First, what priorities are currently embodied in government budgets across age groups, and in particular to what degree do cash transfer and tax systems benefit children relative to older groups? We find that in most countries children receive a higher proportion of their share of household income from government transfers than young and middle-aged adults, but this is not universally the case. Low income children receive 60 per cent to 80 per cent of their income from transfers in all countries with child poverty rates lower than 10 pr cent. But the proportion is much lower, 20 per cent to 30 per cent, in countries with higher child poverty rates. Further, in many high child poverty countries the low income population in their 50s receive a higher proportion of household disposable income from state transfers than those younger than 18.
These results are based on the broadest possible measure of public resources for children, one influenced not only by government budgets but also by the number of co-resident adults, transfer payments directed to them, and their labour market behaviour. For this reason we also examine only those payments from the state depending on the presence of children, and ask: what fraction of the needs of children are supported by elements of the tax and transfer systems directed explicitly to them? There is considerable cross-country variation in the fraction of the additional household needs arising from having children which is supported through government transfers. It is higher than 30 per cent in 10 out of the 15 countries we study, but in the neighbourhood of 20 per cent in others, and in some cases close to only 10 per cent. We also find that tax concessions are an important component in many countries and cannot be ignored in measuring public resources for children.

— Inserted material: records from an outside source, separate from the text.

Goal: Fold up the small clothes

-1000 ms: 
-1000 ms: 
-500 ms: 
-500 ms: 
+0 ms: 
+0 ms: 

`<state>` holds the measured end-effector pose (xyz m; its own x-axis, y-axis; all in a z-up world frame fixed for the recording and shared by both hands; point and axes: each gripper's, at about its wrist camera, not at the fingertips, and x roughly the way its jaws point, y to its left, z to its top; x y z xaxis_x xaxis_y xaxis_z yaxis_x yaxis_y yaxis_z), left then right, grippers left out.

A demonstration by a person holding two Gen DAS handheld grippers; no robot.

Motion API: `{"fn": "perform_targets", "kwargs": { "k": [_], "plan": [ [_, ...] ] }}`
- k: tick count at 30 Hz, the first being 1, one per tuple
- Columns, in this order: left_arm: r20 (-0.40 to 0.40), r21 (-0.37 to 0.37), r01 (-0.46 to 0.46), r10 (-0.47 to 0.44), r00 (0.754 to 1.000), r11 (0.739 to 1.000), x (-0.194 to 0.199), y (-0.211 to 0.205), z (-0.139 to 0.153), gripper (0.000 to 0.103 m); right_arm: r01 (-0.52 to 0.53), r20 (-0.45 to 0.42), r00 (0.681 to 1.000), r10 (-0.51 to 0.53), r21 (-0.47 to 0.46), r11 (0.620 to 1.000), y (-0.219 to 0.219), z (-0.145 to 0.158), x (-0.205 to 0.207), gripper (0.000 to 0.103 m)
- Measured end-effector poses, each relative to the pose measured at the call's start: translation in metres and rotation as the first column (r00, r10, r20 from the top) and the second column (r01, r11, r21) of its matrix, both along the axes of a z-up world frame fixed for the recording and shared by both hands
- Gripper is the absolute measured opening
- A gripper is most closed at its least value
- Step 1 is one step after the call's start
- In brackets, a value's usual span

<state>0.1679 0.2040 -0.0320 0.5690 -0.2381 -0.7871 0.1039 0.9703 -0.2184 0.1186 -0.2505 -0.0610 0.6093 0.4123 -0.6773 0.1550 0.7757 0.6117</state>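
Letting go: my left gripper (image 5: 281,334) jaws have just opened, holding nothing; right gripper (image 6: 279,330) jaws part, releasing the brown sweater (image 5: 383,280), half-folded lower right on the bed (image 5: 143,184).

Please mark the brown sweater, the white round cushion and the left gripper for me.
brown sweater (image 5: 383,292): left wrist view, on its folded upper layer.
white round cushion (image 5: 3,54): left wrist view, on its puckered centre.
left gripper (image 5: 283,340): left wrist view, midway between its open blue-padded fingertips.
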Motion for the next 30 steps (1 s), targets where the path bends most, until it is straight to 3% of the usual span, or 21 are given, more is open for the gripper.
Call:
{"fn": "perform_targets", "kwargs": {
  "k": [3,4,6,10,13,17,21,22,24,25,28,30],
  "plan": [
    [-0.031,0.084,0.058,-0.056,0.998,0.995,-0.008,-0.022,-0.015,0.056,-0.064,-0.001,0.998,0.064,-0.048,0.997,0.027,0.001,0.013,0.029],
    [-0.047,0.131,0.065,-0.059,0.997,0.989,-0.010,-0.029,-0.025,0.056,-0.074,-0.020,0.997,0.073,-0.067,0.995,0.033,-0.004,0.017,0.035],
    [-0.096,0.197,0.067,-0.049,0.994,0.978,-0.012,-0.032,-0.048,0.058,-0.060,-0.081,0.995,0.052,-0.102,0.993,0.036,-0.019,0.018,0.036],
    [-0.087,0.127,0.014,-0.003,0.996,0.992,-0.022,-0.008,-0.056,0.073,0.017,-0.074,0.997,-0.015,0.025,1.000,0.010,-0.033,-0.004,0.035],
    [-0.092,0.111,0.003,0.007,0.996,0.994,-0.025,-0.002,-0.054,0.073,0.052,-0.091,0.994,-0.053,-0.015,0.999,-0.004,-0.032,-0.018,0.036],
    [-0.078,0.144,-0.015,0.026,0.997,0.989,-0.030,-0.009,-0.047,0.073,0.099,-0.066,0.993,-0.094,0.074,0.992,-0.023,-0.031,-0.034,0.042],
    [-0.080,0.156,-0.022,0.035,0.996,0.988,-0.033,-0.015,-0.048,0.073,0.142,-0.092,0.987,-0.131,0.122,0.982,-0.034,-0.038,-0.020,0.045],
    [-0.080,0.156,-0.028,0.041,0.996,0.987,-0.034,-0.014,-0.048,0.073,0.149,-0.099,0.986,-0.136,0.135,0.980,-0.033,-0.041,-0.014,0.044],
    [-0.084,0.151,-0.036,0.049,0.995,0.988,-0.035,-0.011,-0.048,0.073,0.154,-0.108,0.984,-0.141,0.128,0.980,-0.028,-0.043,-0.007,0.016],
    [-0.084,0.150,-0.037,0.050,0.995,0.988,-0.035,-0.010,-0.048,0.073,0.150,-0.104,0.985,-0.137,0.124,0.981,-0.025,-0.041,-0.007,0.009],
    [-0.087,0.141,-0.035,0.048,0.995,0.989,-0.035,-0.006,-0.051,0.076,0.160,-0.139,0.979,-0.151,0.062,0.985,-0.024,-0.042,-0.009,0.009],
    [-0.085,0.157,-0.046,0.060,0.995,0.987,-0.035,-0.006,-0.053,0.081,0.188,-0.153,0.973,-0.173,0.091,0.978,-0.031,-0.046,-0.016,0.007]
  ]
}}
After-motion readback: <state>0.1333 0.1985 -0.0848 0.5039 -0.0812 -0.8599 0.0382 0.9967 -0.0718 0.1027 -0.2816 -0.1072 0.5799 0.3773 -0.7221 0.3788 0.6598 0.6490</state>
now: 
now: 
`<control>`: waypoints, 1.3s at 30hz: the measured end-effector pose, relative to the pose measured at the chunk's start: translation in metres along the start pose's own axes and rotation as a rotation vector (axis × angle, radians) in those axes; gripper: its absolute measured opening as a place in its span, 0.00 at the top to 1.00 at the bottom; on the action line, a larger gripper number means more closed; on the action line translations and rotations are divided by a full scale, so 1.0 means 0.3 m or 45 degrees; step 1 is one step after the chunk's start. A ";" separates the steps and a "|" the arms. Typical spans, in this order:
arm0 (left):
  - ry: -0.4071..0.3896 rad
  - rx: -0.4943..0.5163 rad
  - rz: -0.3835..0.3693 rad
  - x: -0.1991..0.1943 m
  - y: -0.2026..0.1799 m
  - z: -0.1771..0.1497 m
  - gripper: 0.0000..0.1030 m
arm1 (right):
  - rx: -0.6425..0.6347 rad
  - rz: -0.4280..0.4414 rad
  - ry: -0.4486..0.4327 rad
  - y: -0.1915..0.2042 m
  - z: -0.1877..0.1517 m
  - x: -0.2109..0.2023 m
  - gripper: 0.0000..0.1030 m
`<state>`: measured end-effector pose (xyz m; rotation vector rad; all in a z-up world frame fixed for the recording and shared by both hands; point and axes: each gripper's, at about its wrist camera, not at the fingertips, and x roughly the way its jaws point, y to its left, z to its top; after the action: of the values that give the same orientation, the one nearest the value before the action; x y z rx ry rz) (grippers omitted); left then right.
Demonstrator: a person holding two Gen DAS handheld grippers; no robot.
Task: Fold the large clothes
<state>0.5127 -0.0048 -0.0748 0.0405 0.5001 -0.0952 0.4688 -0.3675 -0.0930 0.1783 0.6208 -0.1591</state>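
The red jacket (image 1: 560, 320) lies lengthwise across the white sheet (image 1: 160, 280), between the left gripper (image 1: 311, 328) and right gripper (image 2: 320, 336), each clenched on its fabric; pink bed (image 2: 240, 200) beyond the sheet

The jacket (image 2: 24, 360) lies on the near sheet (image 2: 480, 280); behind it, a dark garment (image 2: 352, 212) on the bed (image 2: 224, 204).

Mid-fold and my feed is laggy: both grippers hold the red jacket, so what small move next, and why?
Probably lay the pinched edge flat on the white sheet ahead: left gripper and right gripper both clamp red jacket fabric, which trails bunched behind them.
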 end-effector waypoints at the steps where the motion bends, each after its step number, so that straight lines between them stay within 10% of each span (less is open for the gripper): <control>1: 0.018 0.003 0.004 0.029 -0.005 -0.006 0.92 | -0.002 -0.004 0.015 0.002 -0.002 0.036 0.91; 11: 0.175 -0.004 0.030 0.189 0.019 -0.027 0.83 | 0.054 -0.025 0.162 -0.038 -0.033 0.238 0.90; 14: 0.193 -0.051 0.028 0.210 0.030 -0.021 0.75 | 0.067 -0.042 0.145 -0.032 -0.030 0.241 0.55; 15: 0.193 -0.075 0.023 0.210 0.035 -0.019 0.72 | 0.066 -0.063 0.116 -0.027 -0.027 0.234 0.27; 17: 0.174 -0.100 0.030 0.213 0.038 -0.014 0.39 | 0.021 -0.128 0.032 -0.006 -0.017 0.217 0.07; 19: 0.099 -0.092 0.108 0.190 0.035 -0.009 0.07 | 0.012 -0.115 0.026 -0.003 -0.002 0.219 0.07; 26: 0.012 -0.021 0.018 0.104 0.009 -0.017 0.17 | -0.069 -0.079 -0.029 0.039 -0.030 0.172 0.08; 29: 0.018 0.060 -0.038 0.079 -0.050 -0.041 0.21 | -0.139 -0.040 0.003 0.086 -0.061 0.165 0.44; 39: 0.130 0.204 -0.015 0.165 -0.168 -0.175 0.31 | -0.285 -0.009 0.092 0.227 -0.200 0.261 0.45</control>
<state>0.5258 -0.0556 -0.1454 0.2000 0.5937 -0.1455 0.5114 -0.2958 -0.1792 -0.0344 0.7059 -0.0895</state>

Our third set of findings has to do with the relationship between the measures of public resources we calculate and child poverty: what impact do measures of public resources for children have on child poverty rates? We find that poverty rates would be much higher in all countries if there were no child contingent transfers being made. But countries with the lowest poverty rates are those in which children benefit a good deal from other transfers not necessarily directed to them. In some cases this is because of public support to working mothers and fathers, in others because of intra-household transfers from co-resident adults. In another set of countries with low poverty rates child contingent payments make a large contribution to child poverty reduction. These countries mainly make use of universal benefits and tax concessions. Though their systems are not particularly targeted on low income children they nevertheless perform well in protecting children from poverty. This is in contrast with countries targeting income to children in poverty, where levels of spending may be comparable but child poverty rates are higher.